Swedish-American business executive (born 1963)

Erik Börje Ekholm (born January 21, 1963) is a Swedish-American business executive.

==Early life==
Börje Ekholm was born on January 21, 1963 in Kullings-Skövde parish, Vårgårda Municipality, Sweden. He grew up in Edsbruk, where he was educated at the nearby Västerviks gymnasium. He graduated in 1988 with an MSc in Electrical Engineering from KTH Royal Institute of Technology in Stockholm, undertook exchange studies in Boston, and holds a Master of Business Administration degree from INSEAD.

==Career==
Ekholm started his career as a consultant for McKinsey from 1988 to 1992, before joining the holding company controlled by the Wallenberg family, Investor AB, where he worked in corporate finance. Three years later he was assigned to build the newly formed venture capital business within the company called Novare Kapital and becoming Investor AB's deputy chief executive officer in 2000. In 2005, he replaced Marcus Wallenberg as CEO of the firm. In 2015, he was reassigned to lead Investor AB's subsidiary Patricia Industries as CEO and remained in the role until early 2017.

In January 2017, Ekholm succeeded Hans Vestberg as CEO of Ericsson. At the time of his appointment, Investor AB was Ericsson's biggest shareholder. He has also been a board member of Ericsson since 2006.

He sits on the board of Trimble and previously sat on the boards of several of Investor AB's portfolio companies, including Nasdaq OMX, of which he is a former chairman.
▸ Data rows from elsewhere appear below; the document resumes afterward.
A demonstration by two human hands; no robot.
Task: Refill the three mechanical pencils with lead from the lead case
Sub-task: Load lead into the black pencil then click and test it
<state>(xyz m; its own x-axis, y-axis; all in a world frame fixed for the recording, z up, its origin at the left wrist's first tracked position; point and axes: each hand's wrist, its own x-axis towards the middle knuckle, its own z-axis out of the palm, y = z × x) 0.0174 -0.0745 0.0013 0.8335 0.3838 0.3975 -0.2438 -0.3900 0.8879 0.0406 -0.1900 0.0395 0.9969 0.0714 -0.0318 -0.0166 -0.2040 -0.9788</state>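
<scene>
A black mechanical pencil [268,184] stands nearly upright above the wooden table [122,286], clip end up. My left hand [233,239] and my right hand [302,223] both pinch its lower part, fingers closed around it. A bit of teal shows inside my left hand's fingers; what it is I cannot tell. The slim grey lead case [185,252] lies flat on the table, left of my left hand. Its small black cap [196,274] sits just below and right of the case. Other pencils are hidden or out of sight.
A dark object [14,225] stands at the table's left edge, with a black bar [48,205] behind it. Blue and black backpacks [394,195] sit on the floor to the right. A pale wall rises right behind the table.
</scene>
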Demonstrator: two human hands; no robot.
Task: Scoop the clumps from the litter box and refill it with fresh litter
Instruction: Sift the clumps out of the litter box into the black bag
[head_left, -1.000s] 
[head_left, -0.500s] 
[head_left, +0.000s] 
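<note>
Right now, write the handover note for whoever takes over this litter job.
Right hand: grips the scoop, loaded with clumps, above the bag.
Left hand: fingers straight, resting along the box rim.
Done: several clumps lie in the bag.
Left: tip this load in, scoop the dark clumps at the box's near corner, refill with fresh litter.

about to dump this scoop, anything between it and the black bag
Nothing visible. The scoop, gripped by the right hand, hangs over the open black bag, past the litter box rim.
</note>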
He chaired the board of WM-data from 2005 until its acquisition by LogicaCMG. In 2008 he joined the board of his alma mater KTH. Two years later he became its chairman. Also that year, he was elected as member of the Swedish Academy of Engineering Sciences. From 2015 to 2022, he was on the board of Alibaba Group.

In 2015, he was a recipient of H. M. The King's Medal of the 12th size in the Order of the Seraphim ribbon for his contributions to Swedish business.

In June 2026 it was announced that Ekholm will step down as CEO of Ericsson from September 30, 2026. He remained in an advisory position of his successor Per Narvinger until June 15, 2027.

==Personal life==
Ekholm is married to Madeline with whom he has four children, including a pair of twins. He is a dual citizen of Sweden and the United States.